• [Activity] Exclude the pictures and repeat all of the data exactly.

• [Exercise data]
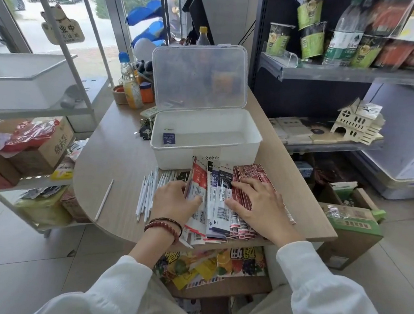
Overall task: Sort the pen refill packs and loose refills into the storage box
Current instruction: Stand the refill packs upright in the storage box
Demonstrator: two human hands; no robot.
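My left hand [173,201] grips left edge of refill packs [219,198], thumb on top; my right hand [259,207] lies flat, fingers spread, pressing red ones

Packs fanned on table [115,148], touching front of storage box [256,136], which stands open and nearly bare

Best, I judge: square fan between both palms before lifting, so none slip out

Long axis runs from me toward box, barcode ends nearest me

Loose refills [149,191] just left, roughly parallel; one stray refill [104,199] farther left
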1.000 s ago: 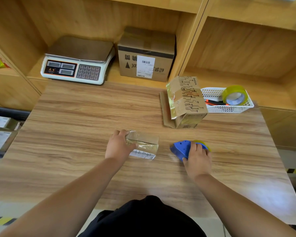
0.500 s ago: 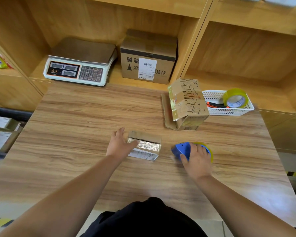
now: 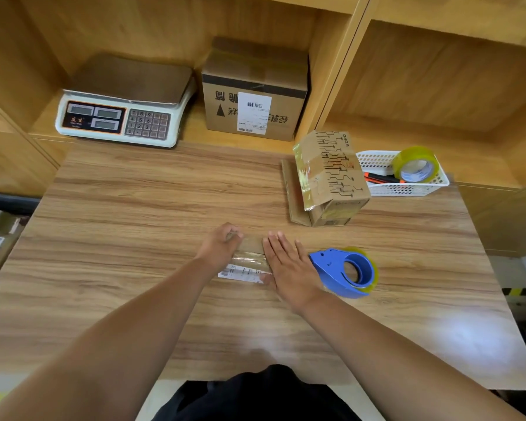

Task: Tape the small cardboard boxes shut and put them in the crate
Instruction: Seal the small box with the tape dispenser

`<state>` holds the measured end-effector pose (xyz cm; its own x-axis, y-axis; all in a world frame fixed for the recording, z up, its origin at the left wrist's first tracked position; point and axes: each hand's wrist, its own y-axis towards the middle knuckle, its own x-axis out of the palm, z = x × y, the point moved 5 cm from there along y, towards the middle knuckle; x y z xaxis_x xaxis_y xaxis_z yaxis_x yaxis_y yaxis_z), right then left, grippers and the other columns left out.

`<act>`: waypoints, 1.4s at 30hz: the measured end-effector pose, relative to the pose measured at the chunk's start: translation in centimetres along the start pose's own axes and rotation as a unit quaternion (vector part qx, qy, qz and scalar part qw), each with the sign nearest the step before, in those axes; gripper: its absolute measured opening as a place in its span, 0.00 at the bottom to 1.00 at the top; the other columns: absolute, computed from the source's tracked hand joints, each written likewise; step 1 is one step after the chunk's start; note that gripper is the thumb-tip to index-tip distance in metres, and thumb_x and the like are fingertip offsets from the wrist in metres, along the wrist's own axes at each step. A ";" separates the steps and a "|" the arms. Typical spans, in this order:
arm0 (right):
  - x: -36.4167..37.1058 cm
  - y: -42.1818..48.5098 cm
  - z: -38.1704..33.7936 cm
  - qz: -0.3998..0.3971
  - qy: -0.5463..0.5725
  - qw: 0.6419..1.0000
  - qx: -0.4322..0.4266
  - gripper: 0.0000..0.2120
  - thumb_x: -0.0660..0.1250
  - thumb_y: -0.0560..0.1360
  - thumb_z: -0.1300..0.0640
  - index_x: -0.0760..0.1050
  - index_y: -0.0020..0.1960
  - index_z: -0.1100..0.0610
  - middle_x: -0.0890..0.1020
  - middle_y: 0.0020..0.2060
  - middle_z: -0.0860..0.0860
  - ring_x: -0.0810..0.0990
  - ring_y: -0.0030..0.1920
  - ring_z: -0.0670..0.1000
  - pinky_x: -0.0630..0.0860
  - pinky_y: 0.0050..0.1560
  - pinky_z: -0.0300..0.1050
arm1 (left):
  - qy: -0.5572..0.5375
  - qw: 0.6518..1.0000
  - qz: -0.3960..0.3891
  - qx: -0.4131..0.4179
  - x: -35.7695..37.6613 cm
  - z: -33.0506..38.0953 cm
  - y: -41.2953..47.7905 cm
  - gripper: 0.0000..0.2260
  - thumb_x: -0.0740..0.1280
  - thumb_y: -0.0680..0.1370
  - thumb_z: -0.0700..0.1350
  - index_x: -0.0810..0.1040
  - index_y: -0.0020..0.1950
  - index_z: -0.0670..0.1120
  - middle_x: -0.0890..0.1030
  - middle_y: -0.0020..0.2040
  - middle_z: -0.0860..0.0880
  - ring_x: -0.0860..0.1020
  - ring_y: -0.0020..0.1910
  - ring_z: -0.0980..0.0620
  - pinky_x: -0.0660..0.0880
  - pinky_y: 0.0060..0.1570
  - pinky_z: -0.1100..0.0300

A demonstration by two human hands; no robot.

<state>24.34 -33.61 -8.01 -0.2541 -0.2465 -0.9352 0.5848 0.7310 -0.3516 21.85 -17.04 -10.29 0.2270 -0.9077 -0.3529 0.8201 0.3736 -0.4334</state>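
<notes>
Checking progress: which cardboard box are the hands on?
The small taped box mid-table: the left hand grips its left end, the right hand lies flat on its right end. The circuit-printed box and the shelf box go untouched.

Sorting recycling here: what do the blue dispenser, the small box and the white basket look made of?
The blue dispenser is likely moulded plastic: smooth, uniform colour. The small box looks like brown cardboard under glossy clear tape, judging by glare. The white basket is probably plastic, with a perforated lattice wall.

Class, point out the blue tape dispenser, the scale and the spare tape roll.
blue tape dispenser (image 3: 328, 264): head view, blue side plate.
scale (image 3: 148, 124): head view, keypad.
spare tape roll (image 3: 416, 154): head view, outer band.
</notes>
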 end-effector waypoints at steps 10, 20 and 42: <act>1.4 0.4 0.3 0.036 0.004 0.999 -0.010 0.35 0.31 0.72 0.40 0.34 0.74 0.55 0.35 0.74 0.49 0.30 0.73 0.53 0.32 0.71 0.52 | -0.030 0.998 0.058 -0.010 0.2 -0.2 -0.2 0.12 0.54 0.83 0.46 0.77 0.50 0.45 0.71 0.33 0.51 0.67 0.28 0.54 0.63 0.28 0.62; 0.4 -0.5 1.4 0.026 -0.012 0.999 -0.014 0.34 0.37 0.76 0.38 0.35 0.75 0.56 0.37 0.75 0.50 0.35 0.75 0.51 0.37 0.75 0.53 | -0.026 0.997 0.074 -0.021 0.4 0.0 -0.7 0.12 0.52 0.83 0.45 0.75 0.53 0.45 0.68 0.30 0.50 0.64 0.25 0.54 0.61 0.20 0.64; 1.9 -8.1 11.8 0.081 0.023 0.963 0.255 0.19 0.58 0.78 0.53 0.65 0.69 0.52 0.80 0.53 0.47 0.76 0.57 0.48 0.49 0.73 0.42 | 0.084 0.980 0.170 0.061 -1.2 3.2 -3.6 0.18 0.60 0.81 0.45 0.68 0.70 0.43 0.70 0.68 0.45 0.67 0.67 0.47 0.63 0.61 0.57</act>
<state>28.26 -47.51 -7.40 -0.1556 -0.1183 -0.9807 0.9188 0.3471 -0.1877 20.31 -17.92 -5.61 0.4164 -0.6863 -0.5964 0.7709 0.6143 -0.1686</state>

• [Result]
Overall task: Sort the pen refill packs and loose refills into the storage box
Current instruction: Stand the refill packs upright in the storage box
Demonstrator: two human hands; no robot.
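My left hand [173,201] grips left edge of refill packs [219,198], thumb on top; my right hand [259,207] lies flat, fingers spread, pressing red ones

Packs fanned on table [115,148], touching front of storage box [256,136], which stands open and nearly bare

Best, I judge: square fan between both palms before lifting, so none slip out

Long axis runs from me toward box, barcode ends nearest me

Loose refills [149,191] just left, roughly parallel; one stray refill [104,199] farther left
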1.000 s ago: 
0.500 s ago: 
now: 

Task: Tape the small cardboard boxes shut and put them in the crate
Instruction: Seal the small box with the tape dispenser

`<state>` holds the measured end-effector pose (xyz cm; its own x-axis, y-axis; all in a world frame fixed for the recording, z up, its origin at the left wrist's first tracked position; point and axes: each hand's wrist, its own y-axis towards the middle knuckle, its own x-axis out of the palm, z = x × y, the point moved 5 cm from there along y, towards the middle knuckle; x y z xaxis_x xaxis_y xaxis_z yaxis_x yaxis_y yaxis_z), right then left, grippers and the other columns left out.

`<act>`: waypoints, 1.4s at 30hz: the measured end-effector pose, relative to the pose measured at the chunk's start: translation in centimetres along the start pose's own axes and rotation as a unit quaternion (vector part qx, qy, qz and scalar part qw), each with the sign nearest the step before, in those axes; gripper: its absolute measured opening as a place in its span, 0.00 at the bottom to 1.00 at the top; the other columns: absolute, computed from the source's tracked hand joints, each written likewise; step 1 is one step after the chunk's start; note that gripper is the thumb-tip to index-tip distance in metres, and thumb_x and the like are fingertip offsets from the wrist in metres, along the wrist's own axes at each step. A ";" separates the steps and a "|" the arms. Typical spans, in this order:
arm0 (right):
  - x: -36.4167..37.1058 cm
  - y: -42.1818..48.5098 cm
  - z: -38.1704..33.7936 cm
  - qz: -0.3998..0.3971
  - qy: -0.5463..0.5725
  - qw: 0.6419..1.0000
  - qx: -0.4322..0.4266
  - gripper: 0.0000..0.2120
  - thumb_x: -0.0660..0.1250
  - thumb_y: -0.0560..0.1360
  - thumb_z: -0.1300..0.0640
  - index_x: -0.0760..0.1050
  - index_y: -0.0020..0.1960
  - index_z: -0.1100..0.0610
  - middle_x: -0.0890..0.1020
  - middle_y: 0.0020..0.2060
  - middle_z: -0.0860..0.0860
  - ring_x: -0.0810..0.0990
  - ring_y: -0.0030..0.1920
  - ring_z: -0.0670..0.1000
  - pinky_x: -0.0630..0.0860
  - pinky_y: 0.0050..0.1560
  - pinky_z: -0.0300..0.1050
arm1 (left):
  - qy: -0.5572..0.5375
  - qw: 0.6518..1.0000
  - qz: -0.3960..0.3891
  - qx: -0.4131..0.4179
  - x: -35.7695..37.6613 cm
  - z: -33.0506..38.0953 cm
  - y: -41.2953..47.7905 cm
  - gripper: 0.0000..0.2260
  - thumb_x: -0.0740..0.1280
  - thumb_y: -0.0680..0.1370
  - thumb_z: -0.0700..0.1350
  - index_x: -0.0810..0.1040
  - index_y: -0.0020..0.1950
  - index_z: -0.0670..0.1120
  - middle_x: -0.0890..0.1030
  - middle_y: -0.0020..0.2040
  - middle_z: -0.0860..0.0880
  - ring_x: -0.0860..0.1020
  - ring_y: -0.0020..0.1910
  - ring_z: -0.0980..0.0620
  - pinky_x: -0.0660..0.0880
  - pinky_y: 0.0060..0.1570
  - pinky_z: -0.1100..0.0300

A demonstration by two human hands; no robot.

<state>24.34 -33.61 -8.01 -0.2541 -0.2465 -0.9352 0.5848 0.7310 -0.3516 21.85 -17.04 -10.29 0.2270 -0.9077 -0.3529 0.8201 0.3736 -0.4334</state>
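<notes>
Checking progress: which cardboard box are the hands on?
The small taped box mid-table: the left hand grips its left end, the right hand lies flat on its right end. The circuit-printed box and the shelf box go untouched.

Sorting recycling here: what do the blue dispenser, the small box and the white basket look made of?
The blue dispenser is likely moulded plastic: smooth, uniform colour. The small box looks like brown cardboard under glossy clear tape, judging by glare. The white basket is probably plastic, with a perforated lattice wall.

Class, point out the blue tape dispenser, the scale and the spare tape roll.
blue tape dispenser (image 3: 328, 264): head view, blue side plate.
scale (image 3: 148, 124): head view, keypad.
spare tape roll (image 3: 416, 154): head view, outer band.
</notes>
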 end-effector waypoints at steps 10, 20 and 42: <act>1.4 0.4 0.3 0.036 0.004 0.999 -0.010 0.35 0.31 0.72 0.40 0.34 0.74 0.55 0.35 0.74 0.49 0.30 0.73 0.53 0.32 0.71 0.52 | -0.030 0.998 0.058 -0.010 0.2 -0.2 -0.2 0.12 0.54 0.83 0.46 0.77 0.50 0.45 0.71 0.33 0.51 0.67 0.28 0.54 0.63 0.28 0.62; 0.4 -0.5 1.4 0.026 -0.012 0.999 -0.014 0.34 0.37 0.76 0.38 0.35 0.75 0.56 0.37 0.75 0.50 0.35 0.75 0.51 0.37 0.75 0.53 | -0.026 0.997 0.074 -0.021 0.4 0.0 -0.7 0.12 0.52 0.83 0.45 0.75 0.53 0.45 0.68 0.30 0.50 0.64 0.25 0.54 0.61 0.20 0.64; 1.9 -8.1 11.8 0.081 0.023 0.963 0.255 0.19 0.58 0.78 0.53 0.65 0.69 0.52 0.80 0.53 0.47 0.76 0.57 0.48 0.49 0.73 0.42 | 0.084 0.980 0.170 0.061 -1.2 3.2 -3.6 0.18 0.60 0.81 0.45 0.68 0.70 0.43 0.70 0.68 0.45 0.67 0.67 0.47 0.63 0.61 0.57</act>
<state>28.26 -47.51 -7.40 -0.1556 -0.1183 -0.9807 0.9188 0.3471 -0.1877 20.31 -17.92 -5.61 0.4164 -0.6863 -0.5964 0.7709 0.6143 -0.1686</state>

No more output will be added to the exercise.